→ **Exercise instructions**: Where the listing below has a line with "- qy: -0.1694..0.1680", write out exactly that line and every line after it, stopping after the line with "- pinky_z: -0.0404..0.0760".

→ **Dataset section**:
────────────────────
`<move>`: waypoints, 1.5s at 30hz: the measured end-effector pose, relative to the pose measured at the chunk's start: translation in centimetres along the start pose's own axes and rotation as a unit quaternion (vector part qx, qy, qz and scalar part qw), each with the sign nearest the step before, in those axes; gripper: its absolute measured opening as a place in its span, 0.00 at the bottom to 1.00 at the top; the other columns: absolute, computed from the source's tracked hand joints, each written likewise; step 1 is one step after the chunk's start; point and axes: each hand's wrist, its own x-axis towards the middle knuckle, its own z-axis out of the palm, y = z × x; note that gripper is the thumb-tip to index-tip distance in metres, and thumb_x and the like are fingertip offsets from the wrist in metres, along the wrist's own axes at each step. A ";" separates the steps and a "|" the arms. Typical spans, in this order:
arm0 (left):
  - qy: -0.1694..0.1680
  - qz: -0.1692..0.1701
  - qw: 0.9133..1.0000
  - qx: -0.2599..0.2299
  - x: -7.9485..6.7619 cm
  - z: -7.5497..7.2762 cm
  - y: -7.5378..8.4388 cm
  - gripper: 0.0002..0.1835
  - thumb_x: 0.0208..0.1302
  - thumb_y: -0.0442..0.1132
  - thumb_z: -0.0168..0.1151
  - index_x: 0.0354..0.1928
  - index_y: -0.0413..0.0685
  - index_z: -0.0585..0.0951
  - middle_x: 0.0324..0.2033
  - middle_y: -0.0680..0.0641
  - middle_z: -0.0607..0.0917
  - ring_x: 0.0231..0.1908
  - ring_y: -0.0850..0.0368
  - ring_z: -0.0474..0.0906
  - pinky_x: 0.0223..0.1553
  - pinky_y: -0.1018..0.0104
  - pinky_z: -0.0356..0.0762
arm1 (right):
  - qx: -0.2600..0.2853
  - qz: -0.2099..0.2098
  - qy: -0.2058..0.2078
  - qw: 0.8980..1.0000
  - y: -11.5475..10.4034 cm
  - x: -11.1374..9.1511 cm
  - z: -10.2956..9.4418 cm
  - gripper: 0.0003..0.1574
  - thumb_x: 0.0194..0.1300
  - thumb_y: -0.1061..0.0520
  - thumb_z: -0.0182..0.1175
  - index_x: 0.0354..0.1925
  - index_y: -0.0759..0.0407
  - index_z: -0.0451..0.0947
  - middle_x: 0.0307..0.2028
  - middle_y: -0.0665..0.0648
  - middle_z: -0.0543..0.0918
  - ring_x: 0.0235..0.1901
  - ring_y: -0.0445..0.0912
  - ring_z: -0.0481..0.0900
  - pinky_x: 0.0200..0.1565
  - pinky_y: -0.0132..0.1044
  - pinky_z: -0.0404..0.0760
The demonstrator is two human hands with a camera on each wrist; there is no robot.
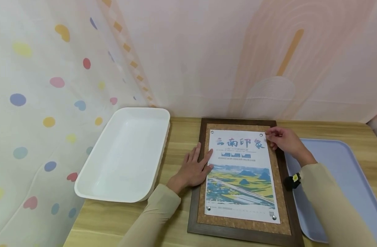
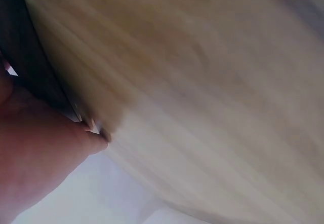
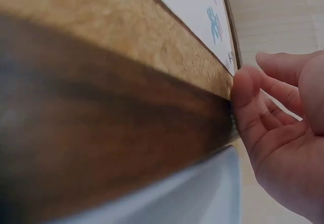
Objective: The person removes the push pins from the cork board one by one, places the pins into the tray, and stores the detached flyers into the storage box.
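A printed poster point(image 1: 238, 161) with large Chinese characters and a landscape picture lies on a cork board point(image 1: 204, 202) in a dark wooden frame point(image 1: 194, 219). A silver pin point(image 1: 261, 135) sits at its upper right corner, and the other corners bear similar pins. My left hand point(image 1: 194, 168) rests with spread fingers across the board's left edge, its thumb and fingertips reaching the poster. At the upper right corner, my right hand point(image 1: 282, 140) touches the board's edge with loosely bent fingers. In the right wrist view nothing shows between the thumb point(image 3: 246, 89) and fingers.
A deep white tray point(image 1: 123, 154) stands on the wooden table point(image 1: 182, 137) left of the board. On the right, a shallow pale blue tray point(image 1: 330, 161) lies beside the frame, partly under my right forearm. Patterned cloth point(image 1: 191, 61) hangs behind the table.
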 end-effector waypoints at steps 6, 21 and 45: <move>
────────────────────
→ **Problem solution**:
  - qy: -0.1694..0.1680
  - qz: -0.1692..0.1701
  - qw: 0.9133..1.0000
  - qx: -0.2599..0.2299
  - x: -7.9485..6.7619 cm
  - z: -7.5497..7.2762 cm
  - y: -7.5378..8.4388 cm
  - gripper: 0.0002..0.1835
  - thumb_x: 0.0208..0.1302
  - thumb_y: -0.0442..0.1132
  - thumb_z: -0.0168..0.1151
  - index_x: 0.0354..0.1928
  - index_y: -0.0413..0.0685
  - index_z: -0.0585..0.0951
  - middle_x: 0.0324..0.2033
  - middle_y: -0.0680..0.0641
  - middle_z: -0.0607..0.0917
  - ring_x: 0.0231..0.1908
  - ring_y: -0.0850..0.0368
  - ring_z: -0.0474..0.0906
  - pinky_x: 0.0223..0.1553
  - pinky_y: -0.1018..0.0104
  - pinky_z: -0.0356..0.0762
arm1 (right):
  - qx: -0.2600..0.2853
  - qz: -0.2099..0.2098
  - qy: -0.2058..0.2078
  - qw: 0.8980..1.0000
  - y: -11.5475..10.4034 cm
  - x: -11.1374..9.1511 cm
  - z: -10.2956..9.4418 cm
  - gripper: 0.0003..0.1574
  - thumb_x: 0.0194..0.1300
  - thumb_y: -0.1061..0.0520
  - thumb_z: -0.0182..0.1175
  - index_x: 0.0354..0.1925
  - index_y: -0.0759..0.0407
  - index_z: -0.0451..0.0947
  - middle_x: 0.0307..0.2028
  - middle_y: -0.0665..0.0648
  - middle_z: -0.0543..0.0918
  - ring_x: 0.0235..0.1901
  - ring_y: -0.0445..0.0912
  - ring_z: -0.0481..0.0900
  - pinky_x: 0.0200..0.1565
  - pinky_y: -0.0132..0.1044
  - pinky_z: -0.0404..0.0760

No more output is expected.